Re: [PATCH] iommu/vt-d: Fix PCI bus rescan device hot add

From: Jacob Pan
Date: Thu Jan 13 2022 - 22:06:48 EST


Hi BaoLu,

On Fri, 14 Jan 2022 08:58:53 +0800, Lu Baolu <baolu.lu@xxxxxxxxxxxxxxx>
wrote:

> Hi Jacob,
>
> On 1/13/22 9:23 PM, Jacob Pan wrote:
> > During PCI bus rescan, adding new devices involve two notifiers.
> > 1. dmar_pci_bus_notifier()
> > 2. iommu_bus_notifier()
> > The current code sets #1 as low priority (INT_MIN) which resulted in #2
> > being invoked first.

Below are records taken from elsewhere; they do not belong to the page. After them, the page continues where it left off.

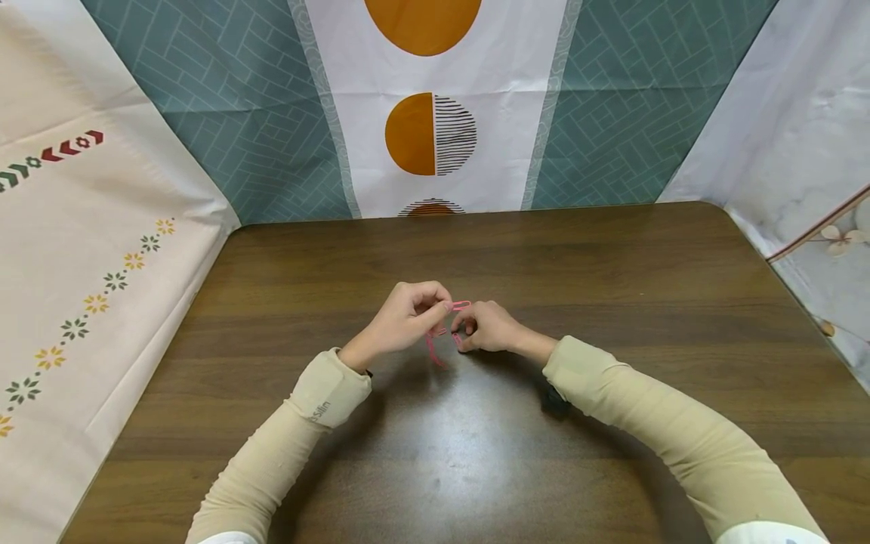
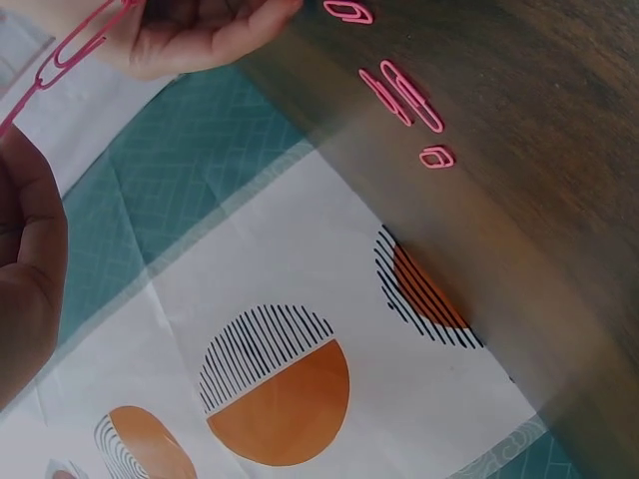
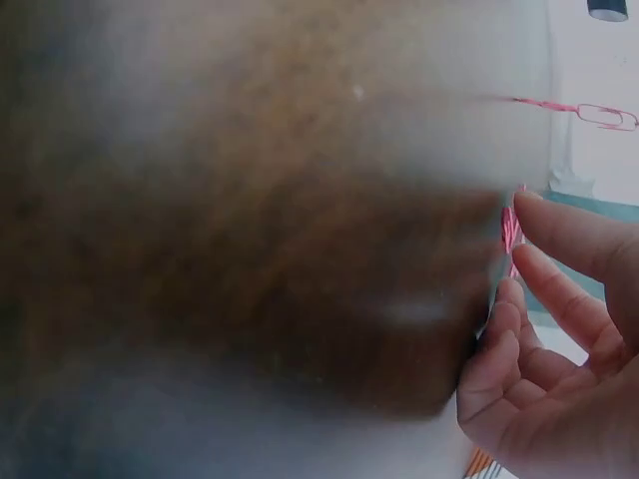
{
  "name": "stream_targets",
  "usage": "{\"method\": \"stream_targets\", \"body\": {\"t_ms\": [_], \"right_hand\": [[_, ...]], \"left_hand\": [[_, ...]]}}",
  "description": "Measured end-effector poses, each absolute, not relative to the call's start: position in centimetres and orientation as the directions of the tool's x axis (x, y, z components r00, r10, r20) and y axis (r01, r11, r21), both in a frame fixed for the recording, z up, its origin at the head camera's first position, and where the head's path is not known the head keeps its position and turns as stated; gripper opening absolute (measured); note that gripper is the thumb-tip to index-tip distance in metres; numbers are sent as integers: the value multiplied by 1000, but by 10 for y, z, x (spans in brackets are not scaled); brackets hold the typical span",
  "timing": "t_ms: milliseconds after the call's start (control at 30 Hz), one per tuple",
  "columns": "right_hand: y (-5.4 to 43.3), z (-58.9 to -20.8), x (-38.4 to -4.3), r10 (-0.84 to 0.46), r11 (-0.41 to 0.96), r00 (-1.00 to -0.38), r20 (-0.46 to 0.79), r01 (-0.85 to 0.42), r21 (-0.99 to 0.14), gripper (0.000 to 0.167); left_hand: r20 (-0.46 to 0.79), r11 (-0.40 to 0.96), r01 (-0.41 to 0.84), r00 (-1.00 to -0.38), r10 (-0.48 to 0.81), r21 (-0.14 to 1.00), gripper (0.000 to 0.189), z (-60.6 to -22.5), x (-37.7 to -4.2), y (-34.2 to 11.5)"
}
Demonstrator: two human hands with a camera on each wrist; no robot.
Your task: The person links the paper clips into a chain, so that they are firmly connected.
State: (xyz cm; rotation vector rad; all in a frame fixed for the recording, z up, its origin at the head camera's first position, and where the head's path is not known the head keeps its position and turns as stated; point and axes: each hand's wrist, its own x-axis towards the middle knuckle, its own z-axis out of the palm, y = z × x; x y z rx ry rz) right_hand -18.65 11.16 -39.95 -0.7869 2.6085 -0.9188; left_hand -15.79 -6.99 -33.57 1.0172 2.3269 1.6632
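My left hand (image 1: pixel 411 313) pinches a pink paper clip (image 1: pixel 463 304) between thumb and index finger, one end sticking out to the right. Linked clips form a chain (image 2: pixel 75 50) that hangs down from this hand. To its right, my right hand (image 1: pixel 492 329) is low over the table, thumb and fingertips a gap apart on either side of a loose pink paper clip (image 1: pixel 457 339). The right wrist view has these fingertips right at pink clips (image 3: pixel 509 230). Several more loose clips (image 2: pixel 411 97) lie on the wood near the right fingertips.
The dark wooden table (image 1: pixel 612 264) reaches back to a patterned cloth (image 1: pixel 272 151) hung behind it. White cloths (image 1: pixel 95 264) with printed motifs stand along both sides. Light glares off the table in front of the hands.
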Motion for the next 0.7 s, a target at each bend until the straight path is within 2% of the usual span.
{"method": "stream_targets", "body": {"t_ms": [333, 700], "right_hand": [[109, -398, -182, -560, 673, -826, -67, -406, -618, 24], [114, -399, -183, -566, 635, -822, -67, -383, -671, 21]], "left_hand": [[277, 182, 451, -769, 576, 874, 12, -338, -160, -69], [273, 164, 440, -764, 585, 883, 12, -338, -159, -68]]}}
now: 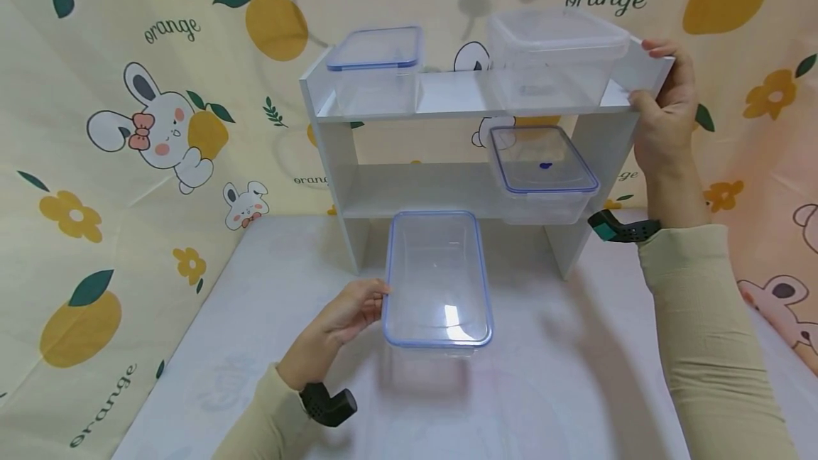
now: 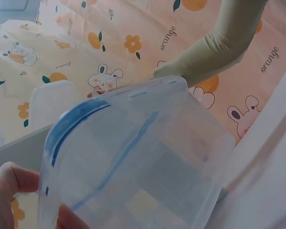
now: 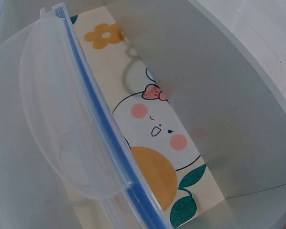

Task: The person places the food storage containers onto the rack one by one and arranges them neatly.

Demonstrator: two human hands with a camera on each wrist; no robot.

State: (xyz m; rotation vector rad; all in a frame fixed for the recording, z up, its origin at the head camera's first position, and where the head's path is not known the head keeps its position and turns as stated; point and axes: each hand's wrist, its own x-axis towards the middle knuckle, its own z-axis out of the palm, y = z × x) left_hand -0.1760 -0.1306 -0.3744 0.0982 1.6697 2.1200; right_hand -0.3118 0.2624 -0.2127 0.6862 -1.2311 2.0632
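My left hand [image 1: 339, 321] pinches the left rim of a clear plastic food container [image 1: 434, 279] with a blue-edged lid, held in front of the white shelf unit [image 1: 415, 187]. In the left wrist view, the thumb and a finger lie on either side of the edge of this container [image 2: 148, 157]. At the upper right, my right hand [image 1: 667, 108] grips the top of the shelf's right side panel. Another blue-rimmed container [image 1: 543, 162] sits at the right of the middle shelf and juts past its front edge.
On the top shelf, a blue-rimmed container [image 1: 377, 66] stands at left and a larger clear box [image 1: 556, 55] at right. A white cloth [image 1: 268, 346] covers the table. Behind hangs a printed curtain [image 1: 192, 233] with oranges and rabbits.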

The result is that struct device pointer cannot be
> > found in DRHD search for the new device's DMAR/IOMMU. Subsequently, the
> > device is put under the "catch-all" IOMMU instead of the correct one.
> >
> > This could cause system hang when device TLB invalidation is sent to the
> > wrong IOMMU. Invalidation timeout error or hard lockup can be observed.
> >
> > This patch fixes the issue by setting a higher priority for
> > dmar_pci_bus_notifier. DRHD search for a new device will find the
> > correct IOMMU.
> >
> > Fixes: 59ce0515cdaf ("iommu/vt-d: Update DRHD/RMRR/ATSR device scope")
> > Reported-by: Zhang, Bernice <bernice.zhang@xxxxxxxxx>
> > Signed-off-by: Jacob Pan <jacob.jun.pan@xxxxxxxxxxxxxxx>
> > ---
> > drivers/iommu/intel/dmar.c | 2 +-
> > 1 file changed, 1 insertion(+), 1 deletion(-)
> >
> > diff --git a/drivers/iommu/intel/dmar.c b/drivers/iommu/intel/dmar.c
> > index 915bff76fe96..5d07e5b89c2e 100644
> > --- a/drivers/iommu/intel/dmar.c
> > +++ b/drivers/iommu/intel/dmar.c
> > @@ -385,7 +385,7 @@ static int dmar_pci_bus_notifier(struct
> > notifier_block *nb,
> > static struct notifier_block dmar_pci_bus_nb = {
> > .notifier_call = dmar_pci_bus_notifier,
> > - .priority = INT_MIN,
> > + .priority = INT_MAX,
> > };
> >
> > static struct dmar_drhd_unit *
> >
>
> Nice catch! dmar_pci_bus_add_dev() should take place *before*
> iommu_probe_device(). This change enforces this with a higher notifier
> priority for dmar callback.
>
> Comparably, dmar_pci_bus_del_dev() should take place *after*
> iommu_release_device(). Perhaps we can use two notifiers, one for
> ADD_DEVICE (with .priority=INT_MAX) and the other for REMOVE_DEVICE
> (with .priority=INT_MIN)?
>

Since device_to_iommu() lookup in intel_iommu_release_device() only
checks if device is under "an" IOMMU, not "the" IOMMU. Then the remove path
order is not needed, right?

I know this is not robust, but having so many notifiers with implicit
priority is not clean either.

Perhaps, we should have explicit priority defined around iommu_bus
notifier? i.e.

@@ -1841,6 +1841,7 @@ static int iommu_bus_init(struct bus_type *bus, const
struct iommu_ops *ops) return -ENOMEM;
nb->notifier_call = iommu_bus_notifier;

+ nb->priority = IOMMU_BUS_NOTIFY_PRIORITY;


static struct notifier_block dmar_pci_bus_add_nb = {
.notifier_call = dmar_pci_bus_notifier,
- .priority = INT_MIN,
+ .priority = IOMMU_BUS_NOTIFY_PRIORITY + 1,
};

static struct notifier_block dmar_pci_bus_remove_nb = {
.notifier_call = dmar_pci_bus_notifier,
- .priority = INT_MIN,
+ .priority = IOMMU_BUS_NOTIFY_PRIORITY - 1,
};


> Best regards,
> baolu


Thanks,

Jacob